Il processo contro l'Amistad[1], del 1841, fu un procedimento giudiziario presso la Corte suprema degli Stati Uniti d'America sulla ribellione di schiavi africani a bordo della goletta spagnola Amistad nel 1839.[2]
Fu un'insolita causa per la libertà che coinvolse problemi e regole internazionali, oltre che la legge degli Stati Uniti d'America. Nel 1965 lo storico Samuel Eliot Morison lo descrisse come il più importante caso giudiziario che coinvolse la schiavitù, prima di essere eclissato da quello di Dred Scott.[4]

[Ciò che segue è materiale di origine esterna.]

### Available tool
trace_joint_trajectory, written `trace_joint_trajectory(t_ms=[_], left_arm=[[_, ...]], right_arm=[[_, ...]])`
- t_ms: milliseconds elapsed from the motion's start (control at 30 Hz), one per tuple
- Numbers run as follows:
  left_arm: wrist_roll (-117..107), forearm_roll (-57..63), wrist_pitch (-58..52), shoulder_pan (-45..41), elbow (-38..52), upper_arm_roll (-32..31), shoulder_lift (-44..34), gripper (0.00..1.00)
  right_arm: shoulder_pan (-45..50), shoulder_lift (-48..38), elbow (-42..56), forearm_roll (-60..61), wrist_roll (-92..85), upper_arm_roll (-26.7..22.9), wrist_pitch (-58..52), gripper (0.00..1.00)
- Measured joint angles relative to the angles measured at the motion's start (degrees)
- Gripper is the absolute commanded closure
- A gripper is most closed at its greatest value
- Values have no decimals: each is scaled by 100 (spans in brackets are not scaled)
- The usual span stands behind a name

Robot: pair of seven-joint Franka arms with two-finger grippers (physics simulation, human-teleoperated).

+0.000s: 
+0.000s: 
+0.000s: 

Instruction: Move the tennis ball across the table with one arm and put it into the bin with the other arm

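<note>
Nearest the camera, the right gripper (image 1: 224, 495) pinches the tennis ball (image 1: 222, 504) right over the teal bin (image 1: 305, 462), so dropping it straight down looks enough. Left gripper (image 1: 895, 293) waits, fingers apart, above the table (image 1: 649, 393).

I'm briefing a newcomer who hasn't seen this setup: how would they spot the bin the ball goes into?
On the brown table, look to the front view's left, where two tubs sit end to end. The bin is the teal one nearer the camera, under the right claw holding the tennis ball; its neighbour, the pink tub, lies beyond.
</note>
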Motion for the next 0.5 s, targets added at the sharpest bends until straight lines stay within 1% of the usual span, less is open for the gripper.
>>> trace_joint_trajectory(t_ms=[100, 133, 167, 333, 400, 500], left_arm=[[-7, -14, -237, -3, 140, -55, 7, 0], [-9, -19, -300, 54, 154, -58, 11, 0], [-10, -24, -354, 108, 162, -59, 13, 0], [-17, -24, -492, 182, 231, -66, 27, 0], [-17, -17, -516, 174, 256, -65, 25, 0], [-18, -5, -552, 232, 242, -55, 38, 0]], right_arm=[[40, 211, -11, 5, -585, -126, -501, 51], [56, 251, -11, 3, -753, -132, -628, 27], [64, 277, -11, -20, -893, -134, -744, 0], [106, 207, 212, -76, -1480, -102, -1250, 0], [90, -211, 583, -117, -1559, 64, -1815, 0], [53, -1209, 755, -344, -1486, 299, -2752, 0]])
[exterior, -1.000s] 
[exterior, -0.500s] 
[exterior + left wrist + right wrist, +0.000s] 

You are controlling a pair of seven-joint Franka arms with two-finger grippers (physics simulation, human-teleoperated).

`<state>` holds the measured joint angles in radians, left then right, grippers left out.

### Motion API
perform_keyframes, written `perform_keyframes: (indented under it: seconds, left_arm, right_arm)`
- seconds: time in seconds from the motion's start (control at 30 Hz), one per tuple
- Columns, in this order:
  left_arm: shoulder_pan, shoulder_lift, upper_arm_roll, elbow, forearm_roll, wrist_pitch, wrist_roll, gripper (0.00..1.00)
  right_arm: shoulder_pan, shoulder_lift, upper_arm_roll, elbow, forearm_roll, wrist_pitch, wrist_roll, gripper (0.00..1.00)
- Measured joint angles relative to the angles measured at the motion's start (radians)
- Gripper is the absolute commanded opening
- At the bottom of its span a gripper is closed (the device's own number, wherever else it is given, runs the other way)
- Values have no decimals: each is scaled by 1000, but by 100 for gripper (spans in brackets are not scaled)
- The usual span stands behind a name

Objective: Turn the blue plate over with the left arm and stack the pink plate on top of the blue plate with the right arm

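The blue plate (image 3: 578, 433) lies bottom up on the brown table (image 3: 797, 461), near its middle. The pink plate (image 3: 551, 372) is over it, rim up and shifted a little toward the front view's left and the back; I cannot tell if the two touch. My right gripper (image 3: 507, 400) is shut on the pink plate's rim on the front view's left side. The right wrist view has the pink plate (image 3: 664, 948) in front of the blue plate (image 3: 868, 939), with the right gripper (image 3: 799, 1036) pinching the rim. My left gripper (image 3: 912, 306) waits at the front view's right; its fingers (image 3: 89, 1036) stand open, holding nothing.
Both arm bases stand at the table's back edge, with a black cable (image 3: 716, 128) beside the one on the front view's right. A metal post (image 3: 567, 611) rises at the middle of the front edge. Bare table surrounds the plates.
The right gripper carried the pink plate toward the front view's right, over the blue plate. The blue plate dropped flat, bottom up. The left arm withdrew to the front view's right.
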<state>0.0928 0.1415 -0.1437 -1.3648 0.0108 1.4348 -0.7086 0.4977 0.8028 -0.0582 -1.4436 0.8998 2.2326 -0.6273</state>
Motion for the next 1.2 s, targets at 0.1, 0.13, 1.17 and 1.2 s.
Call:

La goletta stava viaggiando lungo la costa di Cuba sulla rotta che conduceva ad un porto per la rivendita degli schiavi. I prigionieri africani, che erano stati rapiti in Sierra Leone e illegalmente venduti come schiavi e spediti a Cuba, riuscirono a liberarsi dalle catene e presero il controllo della nave. Uccisero dapprima il cuoco di bordo, il mulatto Celestino di origine portoricana e poi il capitano Ramón Ferrer, spagnolo di Ibiza[5], mentre altri due membri dell'equipaggio riuscirono a fuggire su una lancia con la quale raggiunsero l'Avana dando l'allarme. Gli africani chiesero agli uomini dell'equipaggio sopravvissuti di ricondurli in Africa ma questi li ingannarono, navigando invece di notte verso nord.
La Amistad approdò nei pressi di Long Island a New York, al United States Revenue Cutter Service e venne presa in custodia. Il caso giudiziario venne ampiamente pubblicizzato nel distretto federale degli Stati Uniti e discusso presso la Corte Suprema, che affrontò le questioni internazionali e aiutò il movimento abolizionista.
Nel 1840, un tribunale distrettuale federale aveva rilevato che il trasporto degli africani rapiti attraverso l'Atlantico a bordo della nave negriera portoghese o forse brasiliana Teçora (o Tecora) era stato in violazione delle leggi e dei trattati contro la tratta atlantica degli schiavi africani da parte di Gran Bretagna, Spagna e Stati Uniti d'America. I prigionieri vennero considerati aver agito come uomini liberi quando combatterono per sfuggire alla loro reclusione illegale.
La Corte stabilì che gli africani avevano il diritto di prendere tutte le misure legali necessarie a garantire la loro libertà, compreso l'uso della forza. Sotto la pressione internazionale il presidente degli Stati Uniti, Martin Van Buren, ordinò un ricorso alla Corte Suprema la quale però il 9 marzo 1841 - appena iniziata la presidenza di William Henry Harrison - confermò la sentenza del tribunale inferiore e autorizzò il rilascio degli africani, ma annullò l'ordine del tribunale che prevedeva il loro ritorno in Africa a spese del governo.
I sostenitori organizzarono degli alloggi temporanei per gli africani a Farmington e raccolsero fondi per il viaggio di ritorno. Nel 1842 vennero trasportati per nave coloro che volevano tornare in Africa, insieme ad alcuni missionari americani.